Generating the different permutations for a collection is a generally useful feature found in other standard libraries (e.g. C++, Python, Guava for Java). It's pretty tricky to implement your own generic permutation algorithm, and easy to write one inefficiently or incorrectly, and as such belong in the Swift standard library. There are a few different options to discuss, though.
In-place permute
C++'s std::next_permution
provides good inspiration for an in-place mutating permute
operation:
/// Reorder elements in-place into the next permutation, returning false when
/// the collection has been permuted into lexicographical order. To cycle
/// through all permutations, start with a lexicographically-sorted collection
/// and permute until it returns false.
///
/// - Complexity: O(*n*), where *n* is the length of the collection.
public extension MutableCollection where Self: BidirectionalCollection {
public mutating func permute(
by areInIncreasingOrder: (Element,Element) throws ->Bool
) rethrows -> Bool {
}
/// Usual predicate-less version for convenience
public extension MutableCollection
where Self: BidirectionalCollection, Element: Comparable {
public mutating func permute() -> Bool
}
This API is easy to use once you understand it:
// print out all the permutations of 1,2,3,4
var a = Array(1...4)
repeat {
print(a)
} while a.permute()
It's also nice because it needs no extra storage. The collection that you're mutating is itself the storage of the current permutation state.

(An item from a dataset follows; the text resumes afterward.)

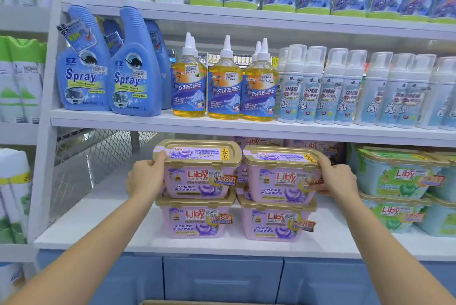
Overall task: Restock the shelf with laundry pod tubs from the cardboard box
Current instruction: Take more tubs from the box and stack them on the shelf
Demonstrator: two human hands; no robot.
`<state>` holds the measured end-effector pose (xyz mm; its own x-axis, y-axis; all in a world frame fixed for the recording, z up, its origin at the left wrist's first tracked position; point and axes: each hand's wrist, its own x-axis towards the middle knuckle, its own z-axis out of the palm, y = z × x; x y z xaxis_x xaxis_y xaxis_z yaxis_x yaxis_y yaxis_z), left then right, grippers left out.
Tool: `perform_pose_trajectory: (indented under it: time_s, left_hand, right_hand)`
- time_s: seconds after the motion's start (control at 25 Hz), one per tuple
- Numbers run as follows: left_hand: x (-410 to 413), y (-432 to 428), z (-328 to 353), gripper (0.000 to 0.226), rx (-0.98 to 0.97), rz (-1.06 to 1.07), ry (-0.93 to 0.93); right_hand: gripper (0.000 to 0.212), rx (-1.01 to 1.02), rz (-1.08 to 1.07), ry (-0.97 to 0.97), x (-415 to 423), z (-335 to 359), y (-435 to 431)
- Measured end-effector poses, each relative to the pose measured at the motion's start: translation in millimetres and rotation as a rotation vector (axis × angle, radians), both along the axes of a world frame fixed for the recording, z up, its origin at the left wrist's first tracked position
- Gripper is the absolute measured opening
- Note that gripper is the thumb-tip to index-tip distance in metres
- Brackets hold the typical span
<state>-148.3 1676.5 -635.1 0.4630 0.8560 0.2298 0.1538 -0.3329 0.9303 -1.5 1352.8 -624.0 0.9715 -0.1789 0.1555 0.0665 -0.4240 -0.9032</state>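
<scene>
Your fingers curl over the gold lid edge of the upper left purple tub, while your left hand presses against that tub's outer side, grasping it. Your right hand mirrors this on the upper right purple tub, fingers hooked on the lid's far corner and thumb pressed against the front label. Each upper tub sits on a lower one: the lower left tub and the lower right tub both stand on the white bottom shelf, side by side with a narrow gap between them. More purple tubs show behind the stacks. To the right, just beside them, stand stacked green tubs. On the shelf above, blue spray bottles line the left, yellow bottles the middle, and white pump bottles the right. A sliver of the cardboard box shows at the frame's bottom edge, between your forearms.
</scene>
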Motion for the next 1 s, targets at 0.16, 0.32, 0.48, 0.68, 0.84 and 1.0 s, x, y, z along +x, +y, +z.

However, it does have a hidden gotcha: you need to remember to sort the collection before you begin:
var a = [2,4,1,3]
// forgot: a.sort()
repeat {
// unexpectedly only prints out 8 permutations
print(a)
} while a.permute()
There's not much to be done about this with the low-level API. permute
can't check its input is sorted, because of the way it's used.
Which leads to the next part: providing an out-of-place API
Out-of-place permutations
The usual pattern of permute
for in-place and permuted
for out-of-place doesn't really work here, for two reasons:
-
permute
returns a boolean to indicate it's come around to the sorted permutation.permuted
would also need to return something. It could return a([Element],Bool)
tuple or an[Element]?
value. But both these APIs would be prohibitively inconvenient to use in practice. - Unlike other out-of-place APIs like
filter
orsorted
, you rarely want to perform just one permutation. You usually want to cycle through many of them. And there can be a lot! You probably don't want to be newingn!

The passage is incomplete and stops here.